**Exercise requirements:**
An exact copy of all the data is needed, with every picture left out.
[Dataset content Boundary: Start]
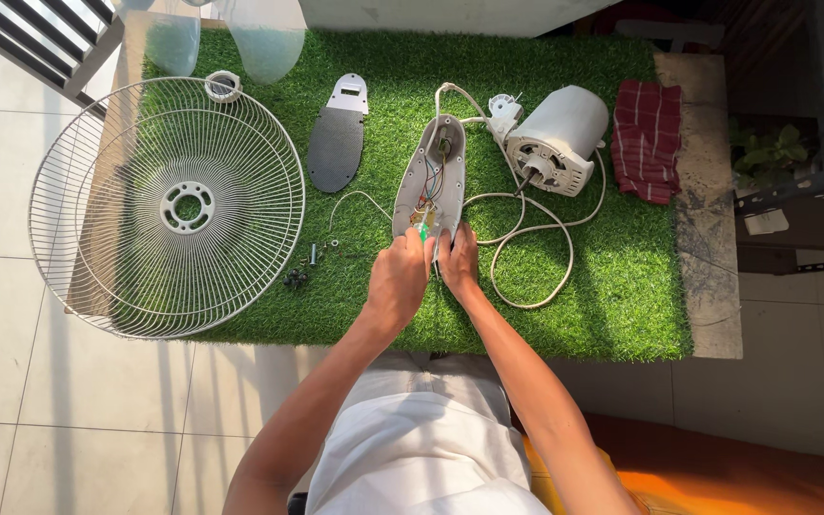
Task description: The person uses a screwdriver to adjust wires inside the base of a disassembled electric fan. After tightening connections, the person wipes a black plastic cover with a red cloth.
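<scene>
The near end of the open grey housing [431, 181] lies hidden under the left hand [398, 283] and right hand [458, 264], whose fingers [416, 244] cover what they grip. Left of the housing, small dark parts [296, 279] are too tiny to identify. Beyond it, translucent fan blades [264, 38] are cut off by the top edge.
</scene>
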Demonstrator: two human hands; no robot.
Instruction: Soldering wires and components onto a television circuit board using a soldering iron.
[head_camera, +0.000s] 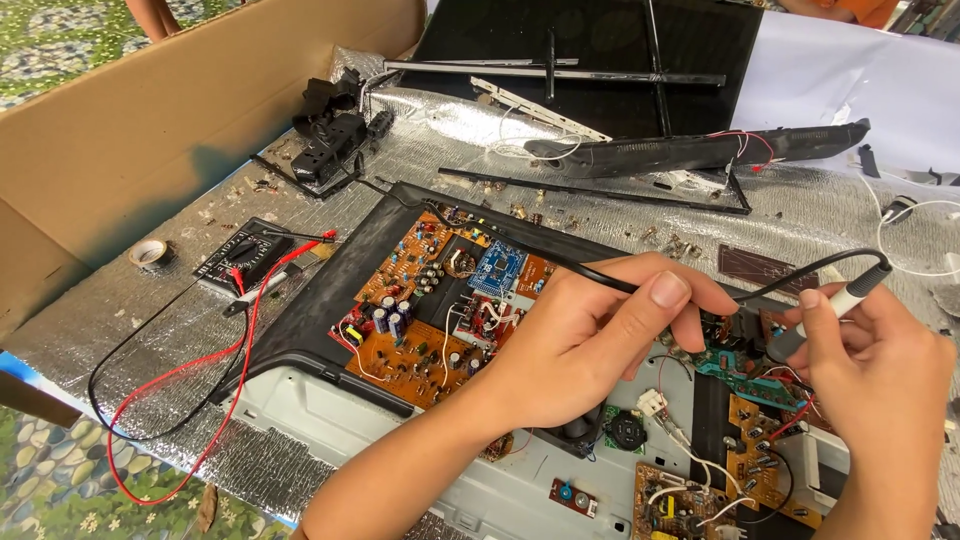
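Observation:
My left hand (590, 340) pinches a thin black cable (520, 250) over the opened back of a flat television (330, 400). My right hand (880, 370) grips a pen-shaped tool with a grey and white handle (840, 300); its tip points down at a green circuit strip (745, 370). Orange circuit boards (420, 300) with capacitors and a small blue board (497, 268) lie in the chassis to the left of my hands. More brown boards (760, 450) sit below my right hand.
A black multimeter (243, 255) with red and black leads (190, 380) lies on the silver foil mat at left, next to a tape roll (150, 253). A power strip (330, 140), a cardboard wall (150, 120) and black frame pieces (690, 150) lie behind.

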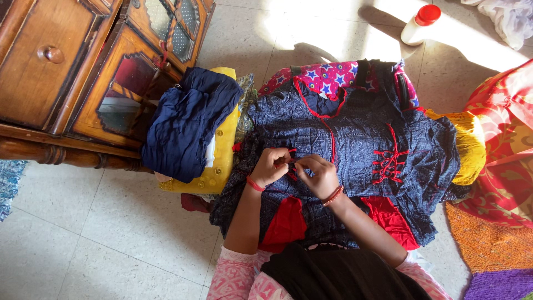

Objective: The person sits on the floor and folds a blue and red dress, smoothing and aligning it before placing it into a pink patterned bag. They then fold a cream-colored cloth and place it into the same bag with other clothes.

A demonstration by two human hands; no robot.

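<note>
One dark blue tunic (355, 139) with red trim, spread flat on the floor. Left hand (270, 166) and right hand (317, 175) both pinch its red loop fastenings (290, 164). Beside it: one folded navy cloth (186, 122) on one yellow garment (222, 161), wooden cabinet (72, 72), one red-capped bottle (420, 23).
</note>
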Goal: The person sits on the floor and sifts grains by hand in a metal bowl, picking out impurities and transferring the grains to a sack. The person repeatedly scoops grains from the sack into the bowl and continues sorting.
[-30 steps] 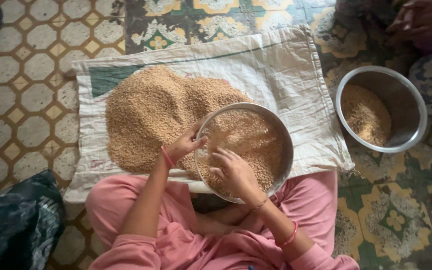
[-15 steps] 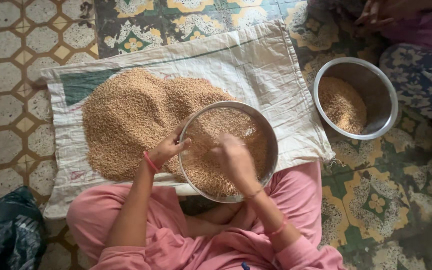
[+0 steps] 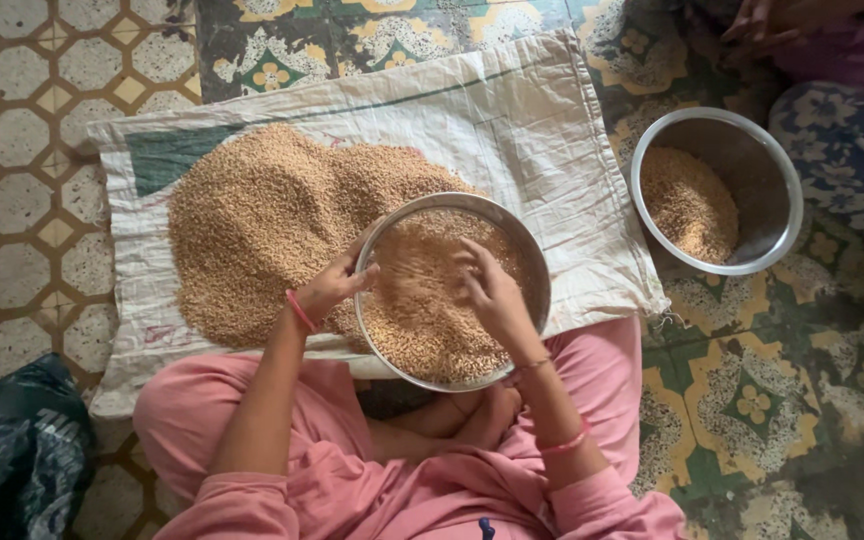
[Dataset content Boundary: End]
**Output for this exercise:**
Task description: The person uses a screwdriver to adjust wires inside the base of a disassembled electric fan. After tightening connections, the person wipes a black plastic cover with a red cloth.
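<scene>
The near end of the open grey housing [431, 181] lies hidden under the left hand [398, 283] and right hand [458, 264], whose fingers [416, 244] cover what they grip. Left of the housing, small dark parts [296, 279] are too tiny to identify. Beyond it, translucent fan blades [264, 38] are cut off by the top edge.
</scene>
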Demonstrator: two human hands; no robot.
Instruction: Soldering wires and components onto a television circuit board using a soldering iron.
[head_camera, +0.000s] 
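Observation:
My left hand (590, 340) pinches a thin black cable (520, 250) over the opened back of a flat television (330, 400). My right hand (880, 370) grips a pen-shaped tool with a grey and white handle (840, 300); its tip points down at a green circuit strip (745, 370). Orange circuit boards (420, 300) with capacitors and a small blue board (497, 268) lie in the chassis to the left of my hands. More brown boards (760, 450) sit below my right hand.
A black multimeter (243, 255) with red and black leads (190, 380) lies on the silver foil mat at left, next to a tape roll (150, 253). A power strip (330, 140), a cardboard wall (150, 120) and black frame pieces (690, 150) lie behind.
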

Objective: The person sits on the floor and folds a blue and red dress, smoothing and aligning it before placing it into a pink patterned bag. They then fold a cream-colored cloth and place it into the same bag with other clothes.

A demonstration by two human hands; no robot.

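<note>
One dark blue tunic (355, 139) with red trim, spread flat on the floor. Left hand (270, 166) and right hand (317, 175) both pinch its red loop fastenings (290, 164). Beside it: one folded navy cloth (186, 122) on one yellow garment (222, 161), wooden cabinet (72, 72), one red-capped bottle (420, 23).
</note>
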Goal: The person sits on the floor and sifts grains by hand in a metal bowl, picking out impurities and transferring the grains to a sack. The person repeatedly scoops grains from the sack into the bowl and continues sorting.
[-30 steps] 
[-15 steps] 
[+0 steps] 

That completes the output.